In some sophisticated systems, soft-decision LDPC (SLDPC) decoding takes over whenever the hard-decision decoding fails to correct an error. A variety of soft-decision mechanisms are possible, some of which are capable of providing significant improvements in error correction. This is why soft-decision decoding is the current frontier for advancing the state-of-the-art in flash memory ECC. Protecting this intellectual property is why vendors are reluctant to disclose too much information about the mechanisms they use, but it is possible to provide some insight (at a high level!).

As might be expected, the additional error-correcting capabilities of soft-decision decoding come at a price: increased latency. There are two sources for this latency. One is the need to perform additional and more precise readings of the NAND flash cells at various reference voltage levels and/or to collect additional information about the error characteristics of the NAND flash cells; the other is the need to perform more complex digital signal processing and algorithmically complex decoding of the results.
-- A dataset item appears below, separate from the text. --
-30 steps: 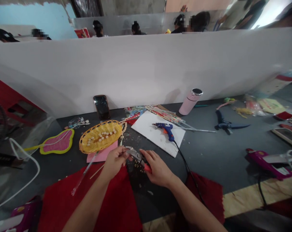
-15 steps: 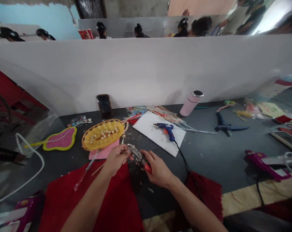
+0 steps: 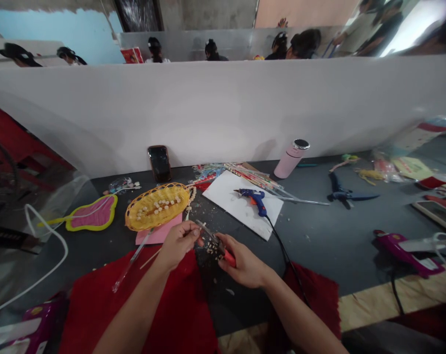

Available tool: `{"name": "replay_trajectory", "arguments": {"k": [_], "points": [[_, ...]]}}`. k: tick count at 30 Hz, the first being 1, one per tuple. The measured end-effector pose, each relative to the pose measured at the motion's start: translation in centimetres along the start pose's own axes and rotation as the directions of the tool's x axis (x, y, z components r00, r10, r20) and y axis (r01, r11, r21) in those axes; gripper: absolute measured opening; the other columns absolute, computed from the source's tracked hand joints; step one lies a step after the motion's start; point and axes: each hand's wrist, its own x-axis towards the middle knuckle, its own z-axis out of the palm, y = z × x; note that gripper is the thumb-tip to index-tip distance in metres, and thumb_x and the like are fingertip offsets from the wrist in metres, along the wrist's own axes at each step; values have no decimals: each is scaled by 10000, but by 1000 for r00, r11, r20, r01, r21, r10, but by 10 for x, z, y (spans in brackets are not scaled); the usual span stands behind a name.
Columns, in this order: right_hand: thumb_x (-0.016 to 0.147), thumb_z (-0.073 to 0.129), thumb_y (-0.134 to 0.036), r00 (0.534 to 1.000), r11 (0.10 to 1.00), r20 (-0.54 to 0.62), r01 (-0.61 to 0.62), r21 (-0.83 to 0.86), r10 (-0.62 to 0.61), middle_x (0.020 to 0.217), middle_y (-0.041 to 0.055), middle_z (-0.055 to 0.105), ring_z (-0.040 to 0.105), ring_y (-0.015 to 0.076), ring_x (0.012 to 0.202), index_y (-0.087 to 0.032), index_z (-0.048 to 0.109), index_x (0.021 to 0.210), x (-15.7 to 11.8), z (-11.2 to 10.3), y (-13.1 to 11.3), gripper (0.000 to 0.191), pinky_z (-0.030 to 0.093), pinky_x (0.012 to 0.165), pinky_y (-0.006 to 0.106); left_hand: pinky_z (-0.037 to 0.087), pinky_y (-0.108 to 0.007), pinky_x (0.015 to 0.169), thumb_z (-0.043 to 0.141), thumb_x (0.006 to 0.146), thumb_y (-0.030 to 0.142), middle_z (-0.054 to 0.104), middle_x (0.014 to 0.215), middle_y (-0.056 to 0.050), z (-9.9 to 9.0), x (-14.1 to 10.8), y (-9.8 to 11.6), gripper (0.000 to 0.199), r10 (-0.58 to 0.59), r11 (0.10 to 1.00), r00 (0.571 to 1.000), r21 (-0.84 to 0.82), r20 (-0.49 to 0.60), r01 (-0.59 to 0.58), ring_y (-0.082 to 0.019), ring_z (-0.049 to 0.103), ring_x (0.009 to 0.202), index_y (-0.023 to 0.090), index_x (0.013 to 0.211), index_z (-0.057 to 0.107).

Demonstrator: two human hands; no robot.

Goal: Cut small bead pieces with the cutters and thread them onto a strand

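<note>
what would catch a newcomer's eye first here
Probably the yellow basket of small pale pieces, left of centre, and the large red cloth below it. The blue glue gun stands out on a white board, right of centre. Front and centre, the right hand holds red-handled pliers.

The pliers (image 3: 214, 239) look metal with plastic grips (image 3: 229, 258), the red cloth (image 3: 180, 307) matt.

Pliers (image 3: 214, 239): red grip. Basket (image 3: 154, 196): yellow weave. Glue gun (image 3: 257, 197): blue, orange trigger. Board (image 3: 241, 207) white. Bottle (image 3: 289, 161) pink. Cloth (image 3: 174, 305) red. Tabletop (image 3: 318, 241) dark grey.
</note>
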Motion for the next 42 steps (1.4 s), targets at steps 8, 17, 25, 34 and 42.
{"name": "replay_trajectory", "arguments": {"k": [8,17,25,34,42], "points": [[756,538,-136,998,991,-48,-39,-128,33,1217,113,485,481,228,1109,-187,321,1358,3,3,3,642,386,982,375,199,-179,413,572,797,363,584,581,2,0,2,-3,244,-26,999,1000,-40,11,26,-33,309,414,126,749,545],[752,520,-114,999,979,-37,-13,-203,6,1160,107,492,495,216,1053,-184,318,1357,4,4,6,641,410,953,352,144,-184,383,594,786,361,581,547,8,-5,2,-2,239,-102,986,989,-122,110,115,-20,275,360,127,791,547],[756,503,-118,988,969,-120,-122,-213,98,1159,105,501,515,215,1027,-185,337,1322,4,13,2,594,420,927,341,297,-195,445,525,826,401,632,667,-15,0,4,-4,261,40,987,999,155,-32,-34,-72,408,452,147,832,590],[777,513,-140,989,992,-112,-107,-63,100,1214,108,502,513,222,1087,-184,329,1332,2,10,0,587,400,975,374,434,-268,680,458,871,326,693,731,-29,0,4,-12,231,301,831,946,518,-118,-200,-184,625,705,192,939,633],[750,540,-129,994,997,-89,-61,49,65,1316,116,463,447,222,1206,-165,338,1339,-1,8,8,623,346,1040,405,415,-247,606,431,882,307,667,703,-19,8,2,-13,220,316,839,937,507,-152,-200,-153,582,608,190,911,615]]}}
One technique for minimizing the latency while fully preserving SLDPC decoding’s error correction capabilities is to apply progressively stronger levels of soft-decision decoding only as needed to correct errors. One solution has five such levels of SLDPC decoding built atop the very fast HDLPC decoding (Fig. 1).

Soft-decision decoding performance itself can be enhanced through the use of advanced digital signal processing (DSP) and multi-processor parallelism. Robust, application-specific DSP technology is able to process flash memory cell voltage measurements more quickly and accurately to enable correcting errors at lower (and therefore faster) levels of SLDPC decoding, while parallel processing is a general technique capable of accelerating decoding at every level.

Another way to improve performance is to increase the amount of over-provisioned memory used for ECC over time. When the NAND flash memory chips are new and errors are few, less memory is needed for ECC (to achieve the desired output bit error rate). As the cells begin to wear out and raw bit errors increase, allocating more memory for the error correction information helps improve the ECC performance. The goal with such adaptive ECC memory allocation is to strike a prudent balance between capacity and endurance.

Yet another technique involves anticipating and mitigating the various sources of raw bit errors (e.g. P/E cycling, retention, read disturb, etc.) to which smaller NAND flash memory cells are increasingly prone. These error sources, if managed properly, can be handled by the very fast hard-decision LDPC decoding. Identifying the cause and decreasing the impact of these error sources is, therefore, an effective way to avoid the performance penalty that would otherwise be incurred to correct for the same error sources with the slower soft-decision LDPC decoding.

Conclusion

What does all this mean at a practical level? It means greater flash memory endurance and higher capacities in next-generation solid state storage solutions. NAND flash memory chips are specified to have a certain number of P/E cycles before experiencing an unacceptably high error rate. LDPC error-correction technology, particularly through judicious use of soft-decision LDPC decoding, is able to meet output error rate requirements with much higher raw bit error rates, and thus can greatly extend the usable P/E cycles of NAND flash memory. These techniques can make sub-20 nanometer three-level cell chips commercially viable in high-capacity, high-performance SSDs and flash cache solutions.

LDPC codes and smaller/denser chips are not alone, of course, in the advances being made in solid state storage. Indeed, there are many other technologies available for increasing endurance, improving performance and reliability, and reducing power consumption. Examples of these technologies include data reduction to minimize writes and, therefore, write amplification, and wear-leveling so that all the cells last about the same amount of time—and far longer than even the more optimistic expectations for the service life of the host tablet, PC or server.